To my knowledge, no-one is studying whether allopregnanolone analogues might also be effective for postpartum psychosis but, given GABA-A receptors are implicated in psychosis more generally, it is worth considering.
Sleep disturbance
Most new parents are well acquainted with sleep deprivation. It is well known that sleep loss can trigger episodes of mania in bipolar disorder (particularly in women). More generally, sleep disturbances are common to both bipolar and schizophrenia.
Women with bipolar disorder who experience episodes triggered by sleep loss are twice as likely to have experienced an episode of postpartum psychosis compared with women without this trigger.
One doubt I have about the role of sleep disturbance is the timing. Postpartum psychosis emerges in the first days to weeks following the arrival of a newborn, whereas the sleep disturbance in new parents will continue for at least a few more months. If sleep disturbance is causative, would we also expect an increased risk of psychosis in new fathers? From one large study, they have no increased risk of mental disorder.
Immune dysregulation
Pregnancy and postpartum are associated with interesting changes in the mother’s immune system, which has to tolerate the fetus while also providing protection from pathogens. The immune system is widely implicated in psychosis, with a particular focus in recent years on whether there is a subset of patients with ‘autoimmune psychosis’, caused by a person’s own immune system targeting antigens in the brain.
Autoimmune thyroid disease is a common problem affecting ~5% of new mothers, thought to result from a ‘rebound’ of the immune system following childbirth.
In a review article, Katie Hazelgrove argues that dysregulation of the immune system could cause postpartum psychosis. She presents evidence for specific inflammatory markers being raised. While the evidence to date is preliminary, it seems like a promising area for future research.
Genetics
Postpartum psychosis, like most psychiatric disorders, clearly has a genetic component: a positive family history increases the risk 3-fold. The nature of this genetic liability is not well characterised but research is underway. Arianna Di Florio, a professor at Cardiff University, led the first genetic study of postpartum psychosis last year. She found that women with first onset postpartum psychosis had increased genetic risk for bipolar disorder and schizophrenia but not for depression.

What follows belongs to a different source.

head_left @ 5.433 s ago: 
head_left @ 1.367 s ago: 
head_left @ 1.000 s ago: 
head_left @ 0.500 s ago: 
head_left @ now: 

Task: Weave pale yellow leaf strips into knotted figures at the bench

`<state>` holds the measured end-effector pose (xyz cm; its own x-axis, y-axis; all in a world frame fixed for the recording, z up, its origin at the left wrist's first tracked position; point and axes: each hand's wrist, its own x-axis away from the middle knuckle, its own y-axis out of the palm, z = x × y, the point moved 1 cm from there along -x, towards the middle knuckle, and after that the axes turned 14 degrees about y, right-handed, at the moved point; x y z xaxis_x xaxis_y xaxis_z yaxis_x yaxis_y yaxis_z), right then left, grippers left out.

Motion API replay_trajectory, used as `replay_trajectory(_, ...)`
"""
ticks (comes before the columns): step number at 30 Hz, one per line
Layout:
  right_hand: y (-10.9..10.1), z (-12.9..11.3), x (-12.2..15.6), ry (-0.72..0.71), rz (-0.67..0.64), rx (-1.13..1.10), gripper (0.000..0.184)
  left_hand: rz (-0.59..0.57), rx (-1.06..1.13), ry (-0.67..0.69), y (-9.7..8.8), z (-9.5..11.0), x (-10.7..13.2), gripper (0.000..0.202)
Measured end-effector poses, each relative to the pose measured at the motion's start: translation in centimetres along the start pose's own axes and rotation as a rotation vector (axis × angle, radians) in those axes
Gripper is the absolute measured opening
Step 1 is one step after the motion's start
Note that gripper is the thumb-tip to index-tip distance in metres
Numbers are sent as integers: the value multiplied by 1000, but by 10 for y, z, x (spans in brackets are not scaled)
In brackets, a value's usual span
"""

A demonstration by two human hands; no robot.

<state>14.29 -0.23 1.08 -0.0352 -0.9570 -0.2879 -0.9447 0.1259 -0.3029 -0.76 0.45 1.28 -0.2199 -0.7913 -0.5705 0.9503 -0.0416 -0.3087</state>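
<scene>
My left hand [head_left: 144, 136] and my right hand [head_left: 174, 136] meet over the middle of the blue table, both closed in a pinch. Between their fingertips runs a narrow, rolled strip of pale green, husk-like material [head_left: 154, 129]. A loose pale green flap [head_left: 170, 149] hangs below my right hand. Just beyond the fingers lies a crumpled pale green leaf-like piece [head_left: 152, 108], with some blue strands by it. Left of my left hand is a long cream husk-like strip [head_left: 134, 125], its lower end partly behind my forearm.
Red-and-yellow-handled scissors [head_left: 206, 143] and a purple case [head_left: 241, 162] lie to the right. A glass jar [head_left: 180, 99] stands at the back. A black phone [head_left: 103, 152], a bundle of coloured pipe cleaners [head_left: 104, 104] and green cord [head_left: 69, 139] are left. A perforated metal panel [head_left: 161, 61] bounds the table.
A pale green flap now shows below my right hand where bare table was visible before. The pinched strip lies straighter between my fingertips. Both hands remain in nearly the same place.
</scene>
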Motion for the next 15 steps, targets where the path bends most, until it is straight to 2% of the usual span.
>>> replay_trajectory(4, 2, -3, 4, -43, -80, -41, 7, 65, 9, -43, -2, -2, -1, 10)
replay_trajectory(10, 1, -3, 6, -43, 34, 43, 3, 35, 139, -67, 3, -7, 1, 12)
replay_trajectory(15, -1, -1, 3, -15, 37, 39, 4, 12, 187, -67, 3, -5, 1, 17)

Specific genetic markers for postpartum psychosis are yet to be discovered and how this genetic vulnerability is specifically expressed following childbirth is not known.
Why don’t we already know what causes postpartum psychosis?

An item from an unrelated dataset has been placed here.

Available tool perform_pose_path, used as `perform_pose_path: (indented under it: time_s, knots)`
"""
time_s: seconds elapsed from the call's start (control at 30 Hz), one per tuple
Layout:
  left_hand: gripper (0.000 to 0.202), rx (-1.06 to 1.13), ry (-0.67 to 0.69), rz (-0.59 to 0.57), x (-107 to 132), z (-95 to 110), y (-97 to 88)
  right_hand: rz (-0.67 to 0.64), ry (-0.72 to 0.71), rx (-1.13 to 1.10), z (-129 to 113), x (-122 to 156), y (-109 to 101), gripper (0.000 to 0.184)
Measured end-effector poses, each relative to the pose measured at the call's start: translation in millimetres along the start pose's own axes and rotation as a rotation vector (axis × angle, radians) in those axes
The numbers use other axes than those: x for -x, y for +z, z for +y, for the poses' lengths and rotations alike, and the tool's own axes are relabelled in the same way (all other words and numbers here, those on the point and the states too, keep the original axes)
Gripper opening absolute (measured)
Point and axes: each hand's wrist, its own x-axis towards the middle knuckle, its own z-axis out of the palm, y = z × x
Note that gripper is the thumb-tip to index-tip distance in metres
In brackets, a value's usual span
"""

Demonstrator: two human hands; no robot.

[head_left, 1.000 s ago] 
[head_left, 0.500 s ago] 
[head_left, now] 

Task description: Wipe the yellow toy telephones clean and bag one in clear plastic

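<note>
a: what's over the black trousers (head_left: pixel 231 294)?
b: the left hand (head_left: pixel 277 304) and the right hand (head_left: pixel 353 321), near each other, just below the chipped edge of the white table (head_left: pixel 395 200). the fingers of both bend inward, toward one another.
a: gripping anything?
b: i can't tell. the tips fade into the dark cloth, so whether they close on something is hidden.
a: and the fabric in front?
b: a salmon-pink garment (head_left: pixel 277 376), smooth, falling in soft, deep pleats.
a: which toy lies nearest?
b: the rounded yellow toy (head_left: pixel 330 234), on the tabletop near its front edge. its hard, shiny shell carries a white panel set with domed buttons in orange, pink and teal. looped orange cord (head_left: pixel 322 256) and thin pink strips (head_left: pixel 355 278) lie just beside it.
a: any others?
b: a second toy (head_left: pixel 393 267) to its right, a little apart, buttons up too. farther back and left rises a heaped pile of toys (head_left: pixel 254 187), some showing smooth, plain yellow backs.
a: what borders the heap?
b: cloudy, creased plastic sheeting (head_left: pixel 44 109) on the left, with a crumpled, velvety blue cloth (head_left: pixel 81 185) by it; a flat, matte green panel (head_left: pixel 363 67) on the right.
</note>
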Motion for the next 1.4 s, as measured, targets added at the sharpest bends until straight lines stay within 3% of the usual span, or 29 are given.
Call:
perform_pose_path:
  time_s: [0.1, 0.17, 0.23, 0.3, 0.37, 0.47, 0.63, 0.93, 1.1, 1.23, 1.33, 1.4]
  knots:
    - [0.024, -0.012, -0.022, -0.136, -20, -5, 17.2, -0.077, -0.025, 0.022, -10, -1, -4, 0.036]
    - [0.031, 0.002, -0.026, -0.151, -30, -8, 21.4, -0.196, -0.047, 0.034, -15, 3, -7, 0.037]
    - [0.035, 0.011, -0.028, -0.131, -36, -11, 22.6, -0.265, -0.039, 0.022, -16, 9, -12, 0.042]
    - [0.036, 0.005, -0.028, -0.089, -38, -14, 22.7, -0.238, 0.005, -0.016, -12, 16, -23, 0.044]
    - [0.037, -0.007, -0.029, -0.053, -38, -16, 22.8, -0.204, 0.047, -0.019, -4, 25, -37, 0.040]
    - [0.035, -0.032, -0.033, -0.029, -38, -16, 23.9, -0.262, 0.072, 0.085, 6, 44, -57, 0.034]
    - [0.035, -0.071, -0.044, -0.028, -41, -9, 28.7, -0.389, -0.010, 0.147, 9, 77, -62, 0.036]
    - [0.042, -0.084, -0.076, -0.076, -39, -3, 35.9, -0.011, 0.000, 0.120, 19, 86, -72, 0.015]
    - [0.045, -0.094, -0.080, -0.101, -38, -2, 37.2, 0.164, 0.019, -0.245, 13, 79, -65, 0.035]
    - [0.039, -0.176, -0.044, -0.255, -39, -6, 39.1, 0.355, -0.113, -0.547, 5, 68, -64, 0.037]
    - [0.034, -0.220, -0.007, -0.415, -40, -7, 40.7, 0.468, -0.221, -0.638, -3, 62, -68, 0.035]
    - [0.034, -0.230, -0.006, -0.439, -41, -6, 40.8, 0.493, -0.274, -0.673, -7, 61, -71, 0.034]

The risk of psychosis following childbirth is estimated to be increased 23-fold compared with any other times of a woman’s life. Given the high rate of recurrence (50%), the short-time window of highest risk (two weeks), and clear trigger - why haven’t we already discovered what causes postpartum psychosis?

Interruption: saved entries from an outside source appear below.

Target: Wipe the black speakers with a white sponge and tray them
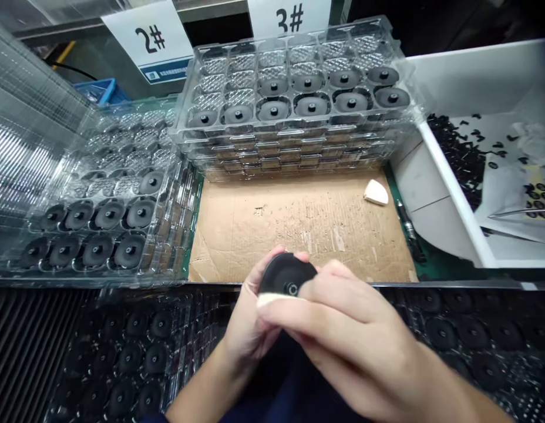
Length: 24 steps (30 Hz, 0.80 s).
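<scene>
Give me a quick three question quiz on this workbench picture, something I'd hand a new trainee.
1. True or false: the left hand and the right hand are both on one black round part.
2. The white wedge-shaped piece lies on: A a metal shelf; B the cardboard sheet; C a blue crate.
3. Fill in: the sign behind the rear stack of clear trays reads ___.
Key: 1 true; 2 B; 3 3#.
</scene>
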Available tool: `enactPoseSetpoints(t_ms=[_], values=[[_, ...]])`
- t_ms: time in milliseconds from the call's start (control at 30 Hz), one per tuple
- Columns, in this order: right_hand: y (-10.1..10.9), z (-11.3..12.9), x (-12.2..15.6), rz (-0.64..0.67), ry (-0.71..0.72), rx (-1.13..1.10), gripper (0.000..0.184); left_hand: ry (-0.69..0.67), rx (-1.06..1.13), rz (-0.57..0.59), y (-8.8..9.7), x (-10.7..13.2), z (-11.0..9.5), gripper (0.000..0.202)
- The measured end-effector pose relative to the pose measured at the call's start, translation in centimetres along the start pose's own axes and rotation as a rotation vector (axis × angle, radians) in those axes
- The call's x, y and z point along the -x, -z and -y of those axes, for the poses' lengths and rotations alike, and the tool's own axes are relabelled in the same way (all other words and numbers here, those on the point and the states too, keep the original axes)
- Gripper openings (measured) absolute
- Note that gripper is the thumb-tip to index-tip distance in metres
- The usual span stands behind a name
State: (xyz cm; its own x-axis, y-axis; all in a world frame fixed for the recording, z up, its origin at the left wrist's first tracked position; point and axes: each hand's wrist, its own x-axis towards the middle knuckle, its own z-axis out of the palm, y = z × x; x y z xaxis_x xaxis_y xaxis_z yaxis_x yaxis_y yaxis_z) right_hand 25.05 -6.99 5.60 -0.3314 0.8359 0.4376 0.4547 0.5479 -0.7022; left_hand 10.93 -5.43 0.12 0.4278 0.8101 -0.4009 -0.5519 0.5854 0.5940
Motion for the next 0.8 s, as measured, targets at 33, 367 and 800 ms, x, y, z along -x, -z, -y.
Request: enactPoseSetpoints(t_ms=[33, 367, 800], values=[[0.4, 0.1, 0.4, 0.069, -0.037, 0.000, 0.024, -0.022, 0.023, 0.028, 0.2, 0.0, 0.0, 0.051], [1.1, -2.8, -0.6, -0.027, 0.043, 0.097, 0.025, 0.049, 0.135, 0.099, 0.3, 0.6, 0.0, 0.054], [-4.0, -9.8, 7.7, -0.085, -0.681, 0.058, 0.028, 0.115, 0.209, 0.226, 0.6, 0.3, -0.2, 0.050]])
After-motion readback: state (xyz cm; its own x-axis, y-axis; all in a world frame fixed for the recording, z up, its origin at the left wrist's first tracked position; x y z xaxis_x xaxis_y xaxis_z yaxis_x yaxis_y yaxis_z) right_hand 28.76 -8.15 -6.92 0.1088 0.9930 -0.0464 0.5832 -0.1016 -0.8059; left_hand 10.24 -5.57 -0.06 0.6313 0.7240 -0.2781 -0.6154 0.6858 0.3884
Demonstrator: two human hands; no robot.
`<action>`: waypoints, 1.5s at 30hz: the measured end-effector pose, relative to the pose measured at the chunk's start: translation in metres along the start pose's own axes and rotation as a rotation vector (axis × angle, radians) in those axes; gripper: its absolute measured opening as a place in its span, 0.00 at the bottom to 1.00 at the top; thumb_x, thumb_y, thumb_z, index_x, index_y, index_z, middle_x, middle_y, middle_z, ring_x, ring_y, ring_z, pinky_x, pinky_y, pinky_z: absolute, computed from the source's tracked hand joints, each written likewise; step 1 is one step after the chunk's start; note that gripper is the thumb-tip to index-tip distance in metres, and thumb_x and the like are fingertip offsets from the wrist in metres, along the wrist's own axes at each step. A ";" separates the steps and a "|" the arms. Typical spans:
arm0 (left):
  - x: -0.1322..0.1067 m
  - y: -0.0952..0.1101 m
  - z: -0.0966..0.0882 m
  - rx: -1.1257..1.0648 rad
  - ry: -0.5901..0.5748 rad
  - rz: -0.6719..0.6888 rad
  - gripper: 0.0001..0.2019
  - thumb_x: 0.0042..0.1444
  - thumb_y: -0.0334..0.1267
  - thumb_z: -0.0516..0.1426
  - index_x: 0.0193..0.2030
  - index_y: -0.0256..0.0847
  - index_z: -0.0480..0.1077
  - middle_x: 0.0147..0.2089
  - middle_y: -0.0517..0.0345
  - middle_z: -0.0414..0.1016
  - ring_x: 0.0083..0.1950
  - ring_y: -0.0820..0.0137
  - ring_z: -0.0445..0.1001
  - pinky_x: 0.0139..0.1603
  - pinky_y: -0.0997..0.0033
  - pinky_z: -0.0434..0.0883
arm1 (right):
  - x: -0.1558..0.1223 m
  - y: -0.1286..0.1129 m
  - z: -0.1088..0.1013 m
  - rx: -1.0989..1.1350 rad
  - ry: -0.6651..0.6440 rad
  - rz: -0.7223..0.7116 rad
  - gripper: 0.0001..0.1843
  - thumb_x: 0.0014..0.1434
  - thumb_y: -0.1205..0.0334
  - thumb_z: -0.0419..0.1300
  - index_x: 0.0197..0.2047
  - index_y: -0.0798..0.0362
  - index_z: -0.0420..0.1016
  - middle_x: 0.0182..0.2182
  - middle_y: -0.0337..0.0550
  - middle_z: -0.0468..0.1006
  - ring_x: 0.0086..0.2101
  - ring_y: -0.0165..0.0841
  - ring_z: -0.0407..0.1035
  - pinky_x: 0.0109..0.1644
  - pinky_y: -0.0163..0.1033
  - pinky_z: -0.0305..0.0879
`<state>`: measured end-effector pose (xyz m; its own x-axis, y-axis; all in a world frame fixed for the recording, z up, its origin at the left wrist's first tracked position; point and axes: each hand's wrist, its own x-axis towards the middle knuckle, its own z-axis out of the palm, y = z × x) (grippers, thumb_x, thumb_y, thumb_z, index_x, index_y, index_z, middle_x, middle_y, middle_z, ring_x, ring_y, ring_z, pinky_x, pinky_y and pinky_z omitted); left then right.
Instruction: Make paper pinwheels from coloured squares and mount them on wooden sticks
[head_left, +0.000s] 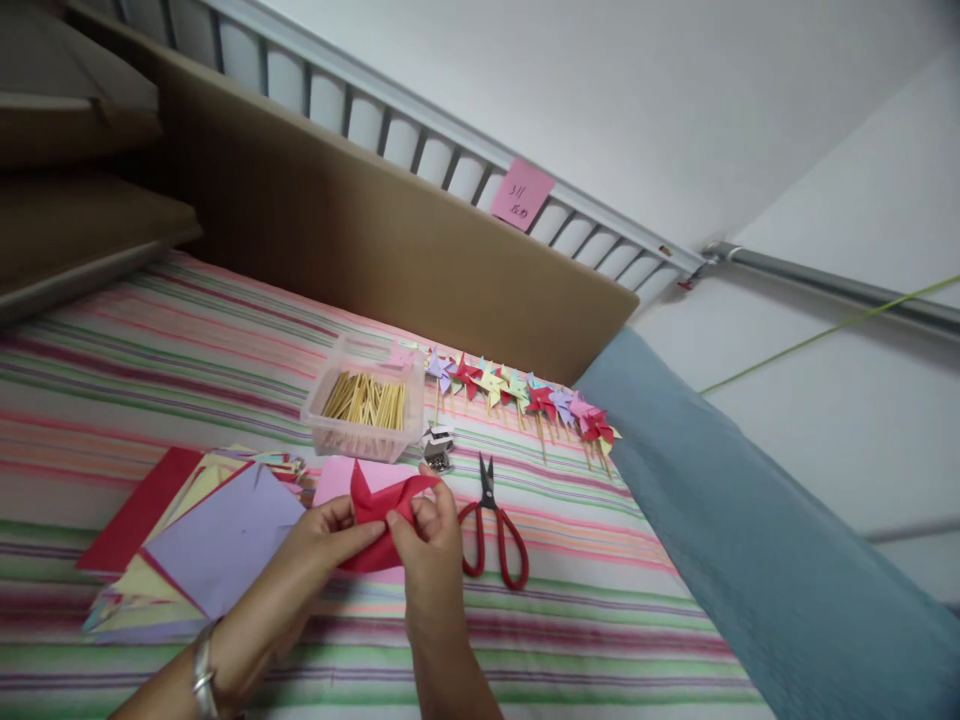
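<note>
Both my hands hold a red paper pinwheel piece (390, 502) in the middle of the head view, its points raised and partly folded. My left hand (334, 535) grips its left side between thumb and fingers. On the right side, my right hand (429, 520) pinches the paper, with one red tip by its index finger. Pink paper (334, 482) lies beneath. Close to my right hand, scissors with red handles (491, 515) rest on the cloth, blades pointing away. A stack of coloured paper squares (225, 540) lies left of my hands, lilac on top.
A clear plastic box (360, 440) of wooden sticks stands behind my hands, beside a small box of metal pins (438, 448). Finished paper pinwheels (517, 395) on sticks line the back along a cardboard panel (375, 240). Cardboard boxes (82, 225) sit at far left.
</note>
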<state>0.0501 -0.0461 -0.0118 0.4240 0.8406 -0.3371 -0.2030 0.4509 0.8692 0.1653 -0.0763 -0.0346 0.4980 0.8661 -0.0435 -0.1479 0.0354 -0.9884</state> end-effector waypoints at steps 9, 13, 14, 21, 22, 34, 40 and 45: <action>0.002 -0.005 0.000 -0.140 0.075 -0.031 0.12 0.37 0.41 0.68 0.28 0.37 0.77 0.27 0.55 0.80 0.30 0.67 0.73 0.35 0.70 0.66 | -0.007 0.002 0.005 0.046 0.035 0.055 0.28 0.47 0.64 0.63 0.53 0.51 0.64 0.29 0.33 0.72 0.31 0.30 0.70 0.36 0.34 0.67; 0.007 -0.005 -0.007 -0.113 0.095 -0.019 0.10 0.37 0.39 0.68 0.26 0.37 0.77 0.25 0.57 0.79 0.28 0.68 0.73 0.33 0.71 0.66 | -0.008 -0.004 0.005 0.053 -0.073 0.058 0.25 0.50 0.65 0.62 0.53 0.51 0.65 0.28 0.33 0.73 0.29 0.29 0.70 0.34 0.34 0.66; 0.008 -0.004 -0.010 -0.102 0.100 -0.019 0.09 0.37 0.38 0.67 0.25 0.37 0.76 0.24 0.58 0.78 0.27 0.69 0.72 0.32 0.71 0.66 | -0.009 -0.006 0.005 0.043 -0.091 0.066 0.25 0.50 0.65 0.62 0.53 0.51 0.65 0.27 0.33 0.74 0.28 0.29 0.70 0.34 0.34 0.66; 0.006 0.015 -0.028 -0.104 0.083 -0.003 0.05 0.38 0.35 0.66 0.23 0.38 0.75 0.21 0.60 0.76 0.25 0.71 0.70 0.29 0.73 0.65 | -0.010 0.003 0.003 -0.117 -0.186 0.037 0.29 0.51 0.65 0.62 0.57 0.53 0.65 0.27 0.36 0.76 0.26 0.30 0.70 0.31 0.35 0.67; 0.006 0.017 -0.030 -0.111 0.096 0.002 0.05 0.38 0.34 0.66 0.22 0.38 0.75 0.21 0.60 0.76 0.24 0.72 0.70 0.29 0.74 0.65 | -0.011 0.004 0.003 -0.177 -0.183 -0.022 0.28 0.52 0.66 0.61 0.57 0.52 0.65 0.29 0.38 0.77 0.27 0.31 0.71 0.33 0.36 0.68; 0.007 0.027 -0.043 -0.205 0.044 0.040 0.04 0.39 0.32 0.66 0.21 0.38 0.75 0.21 0.60 0.77 0.23 0.73 0.70 0.26 0.76 0.64 | -0.024 -0.015 -0.006 -0.770 -0.336 -0.669 0.12 0.58 0.70 0.58 0.38 0.45 0.79 0.65 0.43 0.57 0.64 0.43 0.50 0.65 0.57 0.51; 0.009 0.019 -0.039 -0.109 0.063 0.020 0.05 0.39 0.34 0.66 0.26 0.36 0.76 0.24 0.58 0.78 0.24 0.72 0.70 0.28 0.74 0.65 | -0.022 -0.014 -0.004 -0.665 -0.295 -0.497 0.05 0.57 0.67 0.62 0.33 0.48 0.79 0.66 0.44 0.57 0.65 0.43 0.49 0.66 0.56 0.48; 0.009 0.014 -0.031 -0.014 0.090 -0.005 0.11 0.37 0.36 0.67 0.29 0.36 0.76 0.25 0.59 0.77 0.24 0.72 0.70 0.27 0.74 0.64 | -0.017 -0.012 -0.003 -0.645 -0.162 -0.441 0.03 0.53 0.67 0.64 0.29 0.50 0.77 0.64 0.47 0.60 0.65 0.45 0.49 0.66 0.57 0.46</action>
<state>0.0236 -0.0233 -0.0139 0.3438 0.8616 -0.3734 -0.2137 0.4590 0.8623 0.1607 -0.0930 -0.0225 0.2575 0.9030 0.3440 0.5819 0.1393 -0.8012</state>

I’m sure part of the explanation is the relative low-priority that has historically held back female-specific neuroscience. However, another important factor is that while the relative risk of postpartum psychosis is high compared with baseline, the absolute risk is actually very small. In other words, postpartum psychosis is a rare disorder.
Consider that there were roughly 111,000 births in London last year. We should expect ~170 cases of postpartum psychosis. Given there are 28 different maternity hospital sites in London, each hospital might see only a handful of cases per year. Like other rare diseases, this forces us to use large record-linkage study designs or alternatively to form networks in order to recruit enough patients to take part in studies. Improving our understanding of this disorder is crucial, though, if we are to prevent new mothers developing a severe mental illness at such a crucial time of life.